When people ask me why I prefer older films to what’s coming out today, I always feel like I become this curmudgeonly old guy with no teeth on a porch somewhere who always rants about things “back in my day.”
But consider this comment by Lem Dobbs on the subject, paying particular attention to his points about both quality and quantity and how “they always used to be” that way:
If only the Jews still controlled Hollywood. In the late 60s/early 70s you could get a movie made starring Paul Newman, Barbra Streisand, James Caan, Elliott Gould, George Segal, George Burns, Peter Sellers, Woody Allen, Walter Matthau, Yul Brynner, Richard Benjamin, Richard Dreyfuss, Dustin Hoffman, Mel Brooks, Barbara Hershey, Henry Winkler, Tony Curtis, Kirk Douglas, Michael Douglas, Robby Benson, Alan Arkin, Dyan Cannon, Barry Newman, Jerry Lewis, Peter Falk, Harvey Keitel, Laurence Harvey, Charles Grodin, Gene Wilder, Elaine May, Jill Clayburgh, Ali MacGraw, Joan Collins, Anthony Newley, Goldie Hawn, Marty Feldman -- and Topol.

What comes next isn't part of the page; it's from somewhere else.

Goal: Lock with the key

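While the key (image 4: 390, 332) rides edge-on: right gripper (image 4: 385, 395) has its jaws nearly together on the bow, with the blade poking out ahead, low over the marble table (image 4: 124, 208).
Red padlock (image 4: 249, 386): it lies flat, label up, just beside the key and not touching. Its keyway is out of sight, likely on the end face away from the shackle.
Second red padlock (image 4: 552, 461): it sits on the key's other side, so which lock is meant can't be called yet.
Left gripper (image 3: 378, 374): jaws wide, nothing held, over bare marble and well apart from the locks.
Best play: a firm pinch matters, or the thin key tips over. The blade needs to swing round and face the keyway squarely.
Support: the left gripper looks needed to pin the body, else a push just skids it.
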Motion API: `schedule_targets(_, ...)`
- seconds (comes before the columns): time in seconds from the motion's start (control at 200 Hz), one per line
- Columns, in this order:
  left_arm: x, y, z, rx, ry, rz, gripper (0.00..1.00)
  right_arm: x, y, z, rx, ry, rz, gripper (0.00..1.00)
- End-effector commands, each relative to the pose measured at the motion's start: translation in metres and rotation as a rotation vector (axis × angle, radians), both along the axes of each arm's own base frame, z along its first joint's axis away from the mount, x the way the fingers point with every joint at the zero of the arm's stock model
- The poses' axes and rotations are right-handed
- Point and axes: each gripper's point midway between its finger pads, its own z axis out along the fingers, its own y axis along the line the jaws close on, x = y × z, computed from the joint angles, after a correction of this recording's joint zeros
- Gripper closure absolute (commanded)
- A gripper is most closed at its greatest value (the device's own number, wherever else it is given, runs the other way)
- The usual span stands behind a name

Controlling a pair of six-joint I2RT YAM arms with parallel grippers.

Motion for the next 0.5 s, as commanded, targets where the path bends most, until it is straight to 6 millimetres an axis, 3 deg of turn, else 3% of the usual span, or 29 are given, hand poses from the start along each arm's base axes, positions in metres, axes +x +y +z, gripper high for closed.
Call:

Today? Adam Sandler, Ben Stiller, Sasha Baron Cohen, Shia LaBeouf, Jake Gyllenhaal, Natalie Portman, Jennifer Connelly, Sean Penn -- and at least three of them are the progeny of older Hollywood. Notice the slight drop-off in quantity and quality? Screenwriters and directors and composers and studio executives -- same story.
On a one-week visit to New York in the early 70s when my father had an exhibition there, I went to see THE EXORCIST (Friedkin), SERPICO (Lumet), PAPILLON (Schaffner), with Dustin Hoffman, MEAN STREETS, with Harvey Keitel, THE GETAWAY, a Foster-Brower production, WESTWORLD, with Brynner and Benjamin, and Woody Allen’s SLEEPER.
Wanna see what’s playing in New York this week? Yeah, it’s a head-scratcher why movies aren’t as good as they always used to be.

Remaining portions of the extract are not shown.